The persecuted church shows the way.
Living under anti-Christian hostility is a paradox of tensions. Global Christians suffer not only as friends of God but also as enemies of the people.
A Christian brother in a difficult region recently shared with me that while Christians in his culture may endure police brutality and unjust arrest, anti-Christian hostility hasn’t necessarily been marked by the violence we see in the Middle East. Anti-Christian hostility is more social than physical. Conversion to Christ is taboo. Christians are ostracized, cast out of their families, and, in his words, seen as “worse than drug addicts.”
They answer to this hostility with what I describe as “productive perseverance working through community.” They are filled with a deep hope in Christ that drives out fear of man, and their lives are often marked by radical personal transformation and a communal discipleship that it is so attractive, others risk stigmatization to know it.

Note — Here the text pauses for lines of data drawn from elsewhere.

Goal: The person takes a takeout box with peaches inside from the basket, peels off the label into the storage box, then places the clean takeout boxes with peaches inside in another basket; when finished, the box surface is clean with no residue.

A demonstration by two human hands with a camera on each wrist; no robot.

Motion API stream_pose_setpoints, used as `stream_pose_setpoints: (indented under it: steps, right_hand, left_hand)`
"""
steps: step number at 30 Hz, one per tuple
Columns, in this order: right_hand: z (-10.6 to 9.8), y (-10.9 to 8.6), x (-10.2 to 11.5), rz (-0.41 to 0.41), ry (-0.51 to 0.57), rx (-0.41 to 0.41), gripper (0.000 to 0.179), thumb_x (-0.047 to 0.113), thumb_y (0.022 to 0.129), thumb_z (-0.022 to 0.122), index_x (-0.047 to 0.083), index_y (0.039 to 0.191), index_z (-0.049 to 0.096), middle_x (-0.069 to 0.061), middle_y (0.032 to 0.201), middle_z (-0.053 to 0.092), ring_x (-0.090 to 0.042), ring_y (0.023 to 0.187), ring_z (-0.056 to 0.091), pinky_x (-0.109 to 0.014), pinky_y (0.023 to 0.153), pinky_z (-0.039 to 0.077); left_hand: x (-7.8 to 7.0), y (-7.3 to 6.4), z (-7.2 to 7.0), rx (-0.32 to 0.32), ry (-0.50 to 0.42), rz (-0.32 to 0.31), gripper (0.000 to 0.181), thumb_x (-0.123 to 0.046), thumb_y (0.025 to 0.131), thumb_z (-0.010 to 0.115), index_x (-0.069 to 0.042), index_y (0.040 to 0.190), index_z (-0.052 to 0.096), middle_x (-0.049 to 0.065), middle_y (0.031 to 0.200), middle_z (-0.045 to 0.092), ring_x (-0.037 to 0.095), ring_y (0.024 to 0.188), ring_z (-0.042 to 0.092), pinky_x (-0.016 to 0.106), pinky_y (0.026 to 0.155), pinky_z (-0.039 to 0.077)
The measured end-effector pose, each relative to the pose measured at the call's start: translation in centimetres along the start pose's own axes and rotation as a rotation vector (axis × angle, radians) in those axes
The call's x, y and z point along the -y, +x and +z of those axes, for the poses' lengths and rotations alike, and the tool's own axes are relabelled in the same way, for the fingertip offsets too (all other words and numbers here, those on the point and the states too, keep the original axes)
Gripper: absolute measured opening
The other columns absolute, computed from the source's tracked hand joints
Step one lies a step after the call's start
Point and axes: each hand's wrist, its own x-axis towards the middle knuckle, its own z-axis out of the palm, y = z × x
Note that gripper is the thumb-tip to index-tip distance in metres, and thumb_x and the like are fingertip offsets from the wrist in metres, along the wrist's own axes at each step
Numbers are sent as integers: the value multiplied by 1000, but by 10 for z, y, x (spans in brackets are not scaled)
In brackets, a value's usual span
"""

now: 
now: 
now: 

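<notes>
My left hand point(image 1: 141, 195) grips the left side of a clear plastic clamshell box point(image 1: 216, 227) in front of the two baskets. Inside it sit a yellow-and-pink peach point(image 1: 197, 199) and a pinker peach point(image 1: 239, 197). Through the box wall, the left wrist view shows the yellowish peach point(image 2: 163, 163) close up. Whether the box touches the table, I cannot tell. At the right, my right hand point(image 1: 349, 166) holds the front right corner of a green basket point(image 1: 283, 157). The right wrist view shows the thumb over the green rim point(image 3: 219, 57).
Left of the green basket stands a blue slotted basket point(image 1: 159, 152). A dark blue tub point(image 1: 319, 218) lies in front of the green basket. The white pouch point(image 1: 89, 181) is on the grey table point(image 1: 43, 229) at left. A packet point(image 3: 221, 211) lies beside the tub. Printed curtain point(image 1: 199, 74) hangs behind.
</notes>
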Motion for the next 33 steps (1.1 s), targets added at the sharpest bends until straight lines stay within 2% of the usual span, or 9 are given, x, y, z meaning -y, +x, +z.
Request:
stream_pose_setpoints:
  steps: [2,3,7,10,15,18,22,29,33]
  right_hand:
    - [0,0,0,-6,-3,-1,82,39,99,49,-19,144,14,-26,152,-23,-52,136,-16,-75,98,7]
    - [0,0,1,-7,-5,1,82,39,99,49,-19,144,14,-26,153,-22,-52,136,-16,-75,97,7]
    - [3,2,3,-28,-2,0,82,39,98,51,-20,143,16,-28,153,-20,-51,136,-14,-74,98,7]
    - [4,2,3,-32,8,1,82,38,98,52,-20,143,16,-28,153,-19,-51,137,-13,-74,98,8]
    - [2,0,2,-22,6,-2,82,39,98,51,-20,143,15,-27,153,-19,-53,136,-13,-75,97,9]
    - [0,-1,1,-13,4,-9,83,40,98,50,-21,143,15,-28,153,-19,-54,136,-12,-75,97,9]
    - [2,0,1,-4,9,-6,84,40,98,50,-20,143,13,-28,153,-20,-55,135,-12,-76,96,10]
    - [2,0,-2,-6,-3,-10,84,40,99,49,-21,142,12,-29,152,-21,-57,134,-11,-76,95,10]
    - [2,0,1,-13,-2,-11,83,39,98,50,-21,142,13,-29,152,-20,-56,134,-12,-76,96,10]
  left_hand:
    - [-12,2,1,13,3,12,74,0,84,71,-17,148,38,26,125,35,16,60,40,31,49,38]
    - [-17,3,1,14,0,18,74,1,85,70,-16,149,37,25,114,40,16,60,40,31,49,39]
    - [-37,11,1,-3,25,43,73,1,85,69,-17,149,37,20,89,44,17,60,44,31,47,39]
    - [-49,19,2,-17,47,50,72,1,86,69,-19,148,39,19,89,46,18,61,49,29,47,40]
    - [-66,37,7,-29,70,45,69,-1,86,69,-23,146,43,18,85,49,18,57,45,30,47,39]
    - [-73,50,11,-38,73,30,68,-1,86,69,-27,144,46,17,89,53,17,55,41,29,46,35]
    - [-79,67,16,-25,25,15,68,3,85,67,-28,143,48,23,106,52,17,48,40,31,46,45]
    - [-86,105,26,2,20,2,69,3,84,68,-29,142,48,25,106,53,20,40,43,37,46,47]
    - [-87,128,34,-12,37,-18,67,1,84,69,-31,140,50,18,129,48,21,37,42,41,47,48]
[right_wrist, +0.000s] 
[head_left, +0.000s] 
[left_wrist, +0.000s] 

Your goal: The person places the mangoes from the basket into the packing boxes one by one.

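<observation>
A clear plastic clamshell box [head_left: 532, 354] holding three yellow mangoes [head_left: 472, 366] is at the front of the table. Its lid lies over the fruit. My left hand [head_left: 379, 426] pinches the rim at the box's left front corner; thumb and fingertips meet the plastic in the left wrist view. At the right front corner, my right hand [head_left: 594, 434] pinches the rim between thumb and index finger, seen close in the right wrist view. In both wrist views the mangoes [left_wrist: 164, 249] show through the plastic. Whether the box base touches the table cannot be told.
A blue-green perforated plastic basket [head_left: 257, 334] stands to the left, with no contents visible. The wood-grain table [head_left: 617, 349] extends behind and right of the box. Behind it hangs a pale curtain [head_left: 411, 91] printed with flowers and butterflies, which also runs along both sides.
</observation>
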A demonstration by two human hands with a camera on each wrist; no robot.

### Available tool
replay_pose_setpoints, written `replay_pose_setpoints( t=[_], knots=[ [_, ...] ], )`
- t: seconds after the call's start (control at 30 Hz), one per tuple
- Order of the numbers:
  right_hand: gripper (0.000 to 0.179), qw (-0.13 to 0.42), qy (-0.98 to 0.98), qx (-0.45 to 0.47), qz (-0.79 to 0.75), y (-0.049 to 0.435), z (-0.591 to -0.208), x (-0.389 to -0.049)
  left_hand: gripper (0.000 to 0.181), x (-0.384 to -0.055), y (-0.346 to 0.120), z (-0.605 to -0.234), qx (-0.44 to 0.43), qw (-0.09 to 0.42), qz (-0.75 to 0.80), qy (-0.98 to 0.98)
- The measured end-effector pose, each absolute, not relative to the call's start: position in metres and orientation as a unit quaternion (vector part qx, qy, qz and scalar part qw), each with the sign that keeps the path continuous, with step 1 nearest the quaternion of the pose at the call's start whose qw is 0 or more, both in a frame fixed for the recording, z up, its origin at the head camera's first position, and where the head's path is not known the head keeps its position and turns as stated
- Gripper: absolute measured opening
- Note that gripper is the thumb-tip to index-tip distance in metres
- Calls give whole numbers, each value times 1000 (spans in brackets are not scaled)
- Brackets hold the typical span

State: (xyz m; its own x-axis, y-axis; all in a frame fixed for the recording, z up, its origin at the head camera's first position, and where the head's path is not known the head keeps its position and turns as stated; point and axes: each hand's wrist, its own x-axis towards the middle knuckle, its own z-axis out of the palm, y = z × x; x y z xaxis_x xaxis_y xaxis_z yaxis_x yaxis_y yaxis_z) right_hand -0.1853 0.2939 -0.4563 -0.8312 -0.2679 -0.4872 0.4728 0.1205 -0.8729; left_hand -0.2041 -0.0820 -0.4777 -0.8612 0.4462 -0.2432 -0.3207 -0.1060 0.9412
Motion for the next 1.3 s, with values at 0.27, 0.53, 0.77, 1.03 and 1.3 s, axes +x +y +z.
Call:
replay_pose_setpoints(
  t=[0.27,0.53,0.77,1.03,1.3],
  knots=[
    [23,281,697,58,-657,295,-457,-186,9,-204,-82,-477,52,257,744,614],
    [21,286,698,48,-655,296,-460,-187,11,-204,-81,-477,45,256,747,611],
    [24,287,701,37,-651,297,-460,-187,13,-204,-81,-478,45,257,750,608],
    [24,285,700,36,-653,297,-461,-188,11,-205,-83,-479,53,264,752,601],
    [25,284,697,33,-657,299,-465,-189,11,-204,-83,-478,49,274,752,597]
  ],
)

Christians there establish new families by welcoming young converts into their homes for several months. These young believers are protected from social pressure and prepared to face negative public opinion once they return to society. They also learn agricultural or trade-oriented skills as well as biblical business principles. These skills help them make a living if they can’t obtain work due to their faith. In addition, such mentoring enables these men and women to bring a life-affirming influence into the broader stream of everyday life. That witness is more than countercultural; because of its biblical orientation, it is “other-cultural.”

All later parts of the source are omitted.